• [PROBLEM TO SOLVE] Word for word, copy out the records given below.

• [TASK INPUTS]
"""

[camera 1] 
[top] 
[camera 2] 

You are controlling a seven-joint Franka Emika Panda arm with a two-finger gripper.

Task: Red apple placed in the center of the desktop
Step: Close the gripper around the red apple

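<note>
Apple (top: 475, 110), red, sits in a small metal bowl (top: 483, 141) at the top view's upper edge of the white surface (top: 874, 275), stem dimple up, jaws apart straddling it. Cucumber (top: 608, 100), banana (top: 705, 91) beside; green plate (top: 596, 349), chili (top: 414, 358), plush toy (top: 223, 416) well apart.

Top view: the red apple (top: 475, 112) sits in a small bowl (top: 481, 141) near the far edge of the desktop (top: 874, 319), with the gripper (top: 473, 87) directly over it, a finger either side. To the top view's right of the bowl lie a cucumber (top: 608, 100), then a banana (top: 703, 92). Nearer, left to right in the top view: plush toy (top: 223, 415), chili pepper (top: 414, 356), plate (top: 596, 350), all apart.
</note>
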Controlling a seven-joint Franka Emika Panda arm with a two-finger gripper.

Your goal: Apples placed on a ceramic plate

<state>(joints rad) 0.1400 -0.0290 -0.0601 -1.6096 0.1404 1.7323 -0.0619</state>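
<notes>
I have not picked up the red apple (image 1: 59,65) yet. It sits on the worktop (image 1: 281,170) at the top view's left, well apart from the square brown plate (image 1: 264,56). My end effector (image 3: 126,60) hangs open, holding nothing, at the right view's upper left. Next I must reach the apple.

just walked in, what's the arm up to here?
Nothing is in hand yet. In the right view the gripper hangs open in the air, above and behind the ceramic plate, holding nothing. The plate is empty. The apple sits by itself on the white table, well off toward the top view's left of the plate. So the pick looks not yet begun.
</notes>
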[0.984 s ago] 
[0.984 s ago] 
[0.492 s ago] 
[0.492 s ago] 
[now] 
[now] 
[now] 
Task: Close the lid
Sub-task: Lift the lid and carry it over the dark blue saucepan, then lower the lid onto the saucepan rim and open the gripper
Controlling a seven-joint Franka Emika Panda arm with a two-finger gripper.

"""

• [ANSWER]
[camera 1] 
[top] 
[camera 2] 

You are controlling a seven-joint Franka Emika Panda arm with a two-finger gripper.

Task: Red apple placed in the center of the desktop
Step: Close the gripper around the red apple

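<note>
Apple (top: 475, 110), red, sits in a small metal bowl (top: 483, 141) at the top view's upper edge of the white surface (top: 874, 275), stem dimple up, jaws apart straddling it. Cucumber (top: 608, 100), banana (top: 705, 91) beside; green plate (top: 596, 349), chili (top: 414, 358), plush toy (top: 223, 416) well apart.

Top view: the red apple (top: 475, 112) sits in a small bowl (top: 481, 141) near the far edge of the desktop (top: 874, 319), with the gripper (top: 473, 87) directly over it, a finger either side. To the top view's right of the bowl lie a cucumber (top: 608, 100), then a banana (top: 703, 92). Nearer, left to right in the top view: plush toy (top: 223, 415), chili pepper (top: 414, 356), plate (top: 596, 350), all apart.
</note>
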Controlling a seven-joint Franka Emika Panda arm with a two-finger gripper.

Your goal: Apples placed on a ceramic plate

<state>(joints rad) 0.1400 -0.0290 -0.0601 -1.6096 0.1404 1.7323 -0.0619</state>
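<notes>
I have not picked up the red apple (image 1: 59,65) yet. It sits on the worktop (image 1: 281,170) at the top view's left, well apart from the square brown plate (image 1: 264,56). My end effector (image 3: 126,60) hangs open, holding nothing, at the right view's upper left. Next I must reach the apple.

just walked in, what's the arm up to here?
Nothing is in hand yet. In the right view the gripper hangs open in the air, above and behind the ceramic plate, holding nothing. The plate is empty. The apple sits by itself on the white table, well off toward the top view's left of the plate. So the pick looks not yet begun.
</notes>
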[0.984 s ago] 
[0.984 s ago] 
[0.492 s ago] 
[0.492 s ago] 
[now] 
[now] 
[now] 
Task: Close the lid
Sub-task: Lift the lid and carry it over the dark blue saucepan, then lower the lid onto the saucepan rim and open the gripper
Controlling a seven-joint Franka Emika Panda arm with a two-finger gripper.

The exercise contains nothing more.